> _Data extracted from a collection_

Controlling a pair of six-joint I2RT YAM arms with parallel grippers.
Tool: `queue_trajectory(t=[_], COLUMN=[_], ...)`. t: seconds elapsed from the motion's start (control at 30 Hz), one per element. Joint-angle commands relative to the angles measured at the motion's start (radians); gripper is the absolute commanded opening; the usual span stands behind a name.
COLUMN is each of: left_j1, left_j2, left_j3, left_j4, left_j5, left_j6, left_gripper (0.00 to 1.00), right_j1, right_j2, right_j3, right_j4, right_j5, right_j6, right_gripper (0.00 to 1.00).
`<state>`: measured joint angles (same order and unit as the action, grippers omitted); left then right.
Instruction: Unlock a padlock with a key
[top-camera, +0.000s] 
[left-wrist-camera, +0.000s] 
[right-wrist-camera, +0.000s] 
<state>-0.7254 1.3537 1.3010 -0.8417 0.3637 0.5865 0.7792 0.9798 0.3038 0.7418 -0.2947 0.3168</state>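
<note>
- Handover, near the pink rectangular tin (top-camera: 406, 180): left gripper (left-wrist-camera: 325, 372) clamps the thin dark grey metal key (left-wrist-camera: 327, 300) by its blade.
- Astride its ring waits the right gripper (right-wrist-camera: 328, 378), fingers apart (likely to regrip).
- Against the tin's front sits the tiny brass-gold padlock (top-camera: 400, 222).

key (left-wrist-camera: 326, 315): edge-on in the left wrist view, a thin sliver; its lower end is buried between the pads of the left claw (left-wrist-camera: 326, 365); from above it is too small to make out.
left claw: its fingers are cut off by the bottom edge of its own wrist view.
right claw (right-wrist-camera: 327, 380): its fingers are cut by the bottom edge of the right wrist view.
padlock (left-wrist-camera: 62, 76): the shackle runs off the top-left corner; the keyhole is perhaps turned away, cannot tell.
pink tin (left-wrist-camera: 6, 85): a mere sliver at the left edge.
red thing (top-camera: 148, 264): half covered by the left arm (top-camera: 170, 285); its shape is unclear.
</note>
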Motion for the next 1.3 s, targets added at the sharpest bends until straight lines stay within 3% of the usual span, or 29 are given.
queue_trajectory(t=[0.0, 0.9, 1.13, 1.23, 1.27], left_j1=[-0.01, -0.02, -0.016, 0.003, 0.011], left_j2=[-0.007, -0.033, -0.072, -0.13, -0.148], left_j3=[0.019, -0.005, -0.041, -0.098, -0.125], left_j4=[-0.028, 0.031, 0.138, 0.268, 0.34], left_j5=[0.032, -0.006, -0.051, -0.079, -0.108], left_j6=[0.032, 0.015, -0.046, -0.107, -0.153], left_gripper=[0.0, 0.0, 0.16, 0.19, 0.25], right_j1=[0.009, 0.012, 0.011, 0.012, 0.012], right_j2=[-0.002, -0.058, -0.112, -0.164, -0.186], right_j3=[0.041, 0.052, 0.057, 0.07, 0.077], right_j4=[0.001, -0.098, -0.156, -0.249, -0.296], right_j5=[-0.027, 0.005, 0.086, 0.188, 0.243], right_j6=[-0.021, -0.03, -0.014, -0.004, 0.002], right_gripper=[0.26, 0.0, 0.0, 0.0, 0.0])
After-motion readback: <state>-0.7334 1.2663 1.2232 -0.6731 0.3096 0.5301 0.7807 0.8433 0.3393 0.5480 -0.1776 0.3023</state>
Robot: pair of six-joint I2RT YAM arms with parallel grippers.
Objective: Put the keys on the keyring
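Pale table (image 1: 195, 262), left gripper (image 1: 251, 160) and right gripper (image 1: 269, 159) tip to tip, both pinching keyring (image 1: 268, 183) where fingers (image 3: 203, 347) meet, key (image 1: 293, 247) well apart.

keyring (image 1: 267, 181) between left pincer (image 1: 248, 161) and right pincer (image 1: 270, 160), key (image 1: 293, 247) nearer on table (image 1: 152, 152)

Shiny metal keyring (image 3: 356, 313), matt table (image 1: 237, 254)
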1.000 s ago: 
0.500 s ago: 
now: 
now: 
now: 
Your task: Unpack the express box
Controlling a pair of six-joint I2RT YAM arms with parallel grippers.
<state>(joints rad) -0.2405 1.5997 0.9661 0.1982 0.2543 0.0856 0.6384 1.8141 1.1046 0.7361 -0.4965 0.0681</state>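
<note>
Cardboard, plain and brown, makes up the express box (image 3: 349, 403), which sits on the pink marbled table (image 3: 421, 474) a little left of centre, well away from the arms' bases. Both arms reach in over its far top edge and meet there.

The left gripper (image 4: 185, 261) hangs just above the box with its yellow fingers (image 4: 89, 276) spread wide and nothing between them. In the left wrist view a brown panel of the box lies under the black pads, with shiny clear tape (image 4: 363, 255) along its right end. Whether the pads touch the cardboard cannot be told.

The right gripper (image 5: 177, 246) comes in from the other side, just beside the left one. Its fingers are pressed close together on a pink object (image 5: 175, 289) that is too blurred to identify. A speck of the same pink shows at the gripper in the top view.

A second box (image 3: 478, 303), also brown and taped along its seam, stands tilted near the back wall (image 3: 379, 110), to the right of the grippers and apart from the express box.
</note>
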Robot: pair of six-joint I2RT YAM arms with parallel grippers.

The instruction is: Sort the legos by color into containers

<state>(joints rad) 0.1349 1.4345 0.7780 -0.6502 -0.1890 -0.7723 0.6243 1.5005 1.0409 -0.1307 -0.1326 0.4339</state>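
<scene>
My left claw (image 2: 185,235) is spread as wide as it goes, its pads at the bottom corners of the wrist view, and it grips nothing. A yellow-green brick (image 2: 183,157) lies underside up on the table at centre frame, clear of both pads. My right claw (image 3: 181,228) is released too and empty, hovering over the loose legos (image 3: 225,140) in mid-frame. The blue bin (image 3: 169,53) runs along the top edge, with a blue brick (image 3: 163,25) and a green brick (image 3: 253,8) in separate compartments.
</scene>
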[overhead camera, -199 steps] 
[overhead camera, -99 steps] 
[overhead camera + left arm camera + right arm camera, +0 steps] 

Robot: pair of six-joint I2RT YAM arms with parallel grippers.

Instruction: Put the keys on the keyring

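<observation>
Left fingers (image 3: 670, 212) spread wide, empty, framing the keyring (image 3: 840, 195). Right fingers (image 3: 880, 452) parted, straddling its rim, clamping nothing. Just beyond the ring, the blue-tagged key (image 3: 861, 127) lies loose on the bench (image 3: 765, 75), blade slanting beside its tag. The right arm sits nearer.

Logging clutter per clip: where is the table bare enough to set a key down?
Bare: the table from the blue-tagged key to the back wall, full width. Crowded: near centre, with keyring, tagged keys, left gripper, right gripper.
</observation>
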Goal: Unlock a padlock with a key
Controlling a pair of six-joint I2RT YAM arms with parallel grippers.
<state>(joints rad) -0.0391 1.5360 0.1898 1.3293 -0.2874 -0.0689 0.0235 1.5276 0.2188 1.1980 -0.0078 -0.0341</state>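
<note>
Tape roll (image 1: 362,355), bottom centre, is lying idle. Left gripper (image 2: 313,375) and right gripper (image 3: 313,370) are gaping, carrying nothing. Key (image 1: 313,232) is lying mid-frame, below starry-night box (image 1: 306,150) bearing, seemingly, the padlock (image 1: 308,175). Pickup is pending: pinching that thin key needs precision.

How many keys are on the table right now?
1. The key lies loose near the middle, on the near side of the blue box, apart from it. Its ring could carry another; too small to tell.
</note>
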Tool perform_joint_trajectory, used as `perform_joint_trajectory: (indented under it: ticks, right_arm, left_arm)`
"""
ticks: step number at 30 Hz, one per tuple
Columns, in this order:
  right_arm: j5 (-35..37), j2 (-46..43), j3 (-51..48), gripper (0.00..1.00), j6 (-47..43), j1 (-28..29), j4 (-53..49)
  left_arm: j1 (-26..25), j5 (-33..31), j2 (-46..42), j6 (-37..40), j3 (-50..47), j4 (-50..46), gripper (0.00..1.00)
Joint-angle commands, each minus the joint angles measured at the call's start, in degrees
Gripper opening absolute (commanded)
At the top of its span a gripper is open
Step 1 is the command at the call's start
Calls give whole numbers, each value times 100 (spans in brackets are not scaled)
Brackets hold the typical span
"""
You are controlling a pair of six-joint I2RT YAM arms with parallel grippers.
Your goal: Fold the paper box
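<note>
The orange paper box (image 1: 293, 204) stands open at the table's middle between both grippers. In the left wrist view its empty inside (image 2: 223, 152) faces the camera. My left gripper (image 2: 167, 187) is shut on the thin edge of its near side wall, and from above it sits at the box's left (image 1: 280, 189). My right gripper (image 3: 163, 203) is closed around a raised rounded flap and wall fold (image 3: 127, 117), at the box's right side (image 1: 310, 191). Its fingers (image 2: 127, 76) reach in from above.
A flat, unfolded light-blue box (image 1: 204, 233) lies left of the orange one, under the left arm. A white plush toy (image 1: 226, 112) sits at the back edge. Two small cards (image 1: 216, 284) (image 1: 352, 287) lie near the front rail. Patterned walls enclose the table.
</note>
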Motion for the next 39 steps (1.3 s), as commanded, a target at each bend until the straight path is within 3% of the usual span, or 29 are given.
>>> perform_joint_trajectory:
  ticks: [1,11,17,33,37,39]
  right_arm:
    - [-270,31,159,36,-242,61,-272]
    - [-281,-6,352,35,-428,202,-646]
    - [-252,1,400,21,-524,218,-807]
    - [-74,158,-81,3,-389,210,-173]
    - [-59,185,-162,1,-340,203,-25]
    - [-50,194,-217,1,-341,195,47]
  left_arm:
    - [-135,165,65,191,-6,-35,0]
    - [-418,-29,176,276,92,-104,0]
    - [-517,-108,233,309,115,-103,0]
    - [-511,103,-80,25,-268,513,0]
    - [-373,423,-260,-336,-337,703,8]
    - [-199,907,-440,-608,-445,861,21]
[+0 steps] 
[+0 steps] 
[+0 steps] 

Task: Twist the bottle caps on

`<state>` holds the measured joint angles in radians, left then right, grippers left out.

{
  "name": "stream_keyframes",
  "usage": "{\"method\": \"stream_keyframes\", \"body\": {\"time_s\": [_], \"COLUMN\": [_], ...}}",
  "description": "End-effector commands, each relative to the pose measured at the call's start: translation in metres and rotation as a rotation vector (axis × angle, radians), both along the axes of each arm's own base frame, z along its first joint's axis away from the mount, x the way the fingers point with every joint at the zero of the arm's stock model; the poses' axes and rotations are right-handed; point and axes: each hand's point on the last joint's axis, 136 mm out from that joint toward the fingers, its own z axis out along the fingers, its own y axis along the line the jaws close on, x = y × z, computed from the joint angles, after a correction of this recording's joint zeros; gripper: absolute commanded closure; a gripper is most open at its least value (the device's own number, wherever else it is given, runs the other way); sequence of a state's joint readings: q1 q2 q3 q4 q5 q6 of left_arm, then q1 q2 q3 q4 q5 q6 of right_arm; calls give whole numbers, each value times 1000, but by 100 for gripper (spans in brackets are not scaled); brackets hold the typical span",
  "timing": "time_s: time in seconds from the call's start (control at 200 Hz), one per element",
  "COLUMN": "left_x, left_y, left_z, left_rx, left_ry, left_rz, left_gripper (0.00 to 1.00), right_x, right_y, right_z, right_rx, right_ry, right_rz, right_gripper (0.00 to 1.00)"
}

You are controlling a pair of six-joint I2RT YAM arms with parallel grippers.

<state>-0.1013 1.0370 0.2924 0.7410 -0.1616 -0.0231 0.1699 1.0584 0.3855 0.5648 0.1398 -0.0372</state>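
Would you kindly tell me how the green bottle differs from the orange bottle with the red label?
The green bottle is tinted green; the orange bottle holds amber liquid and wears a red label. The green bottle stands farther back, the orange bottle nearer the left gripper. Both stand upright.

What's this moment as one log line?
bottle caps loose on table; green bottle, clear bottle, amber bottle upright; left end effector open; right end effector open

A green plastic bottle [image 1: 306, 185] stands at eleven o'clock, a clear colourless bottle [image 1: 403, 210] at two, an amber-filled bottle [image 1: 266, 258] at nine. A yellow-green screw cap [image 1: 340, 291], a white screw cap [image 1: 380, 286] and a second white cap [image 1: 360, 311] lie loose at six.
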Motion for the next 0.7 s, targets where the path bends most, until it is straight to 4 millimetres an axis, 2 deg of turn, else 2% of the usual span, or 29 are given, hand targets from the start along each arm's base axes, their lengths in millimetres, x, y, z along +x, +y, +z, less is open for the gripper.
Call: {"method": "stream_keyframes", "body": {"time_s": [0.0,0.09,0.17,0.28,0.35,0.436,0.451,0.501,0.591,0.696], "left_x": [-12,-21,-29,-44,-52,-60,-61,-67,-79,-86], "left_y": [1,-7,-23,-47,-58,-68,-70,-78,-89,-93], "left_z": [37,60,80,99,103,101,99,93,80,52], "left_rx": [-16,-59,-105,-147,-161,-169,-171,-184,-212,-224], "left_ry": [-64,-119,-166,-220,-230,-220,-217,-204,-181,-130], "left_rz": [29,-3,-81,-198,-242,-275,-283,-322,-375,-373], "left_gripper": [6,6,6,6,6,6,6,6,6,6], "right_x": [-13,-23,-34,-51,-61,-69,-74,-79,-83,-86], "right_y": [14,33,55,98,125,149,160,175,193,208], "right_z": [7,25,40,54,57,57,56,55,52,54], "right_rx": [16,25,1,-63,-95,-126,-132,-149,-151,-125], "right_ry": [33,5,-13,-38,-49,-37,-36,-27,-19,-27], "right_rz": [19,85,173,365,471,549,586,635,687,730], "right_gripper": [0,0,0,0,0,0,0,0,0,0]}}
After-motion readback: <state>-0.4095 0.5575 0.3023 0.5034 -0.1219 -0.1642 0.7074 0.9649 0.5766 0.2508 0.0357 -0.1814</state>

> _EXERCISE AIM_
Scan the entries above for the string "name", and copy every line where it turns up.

> _ANSWER SPACE_
Tool: `queue_trajectory(t=[_], COLUMN=[_], ...)`. t: seconds elapsed from the motion's start (control at 30 Hz), one per element. Joint-angle commands relative to the angles measured at the motion's start (radians); gripper is the absolute commanded opening; the usual span stands behind a name.
  "name": "stream_keyframes",

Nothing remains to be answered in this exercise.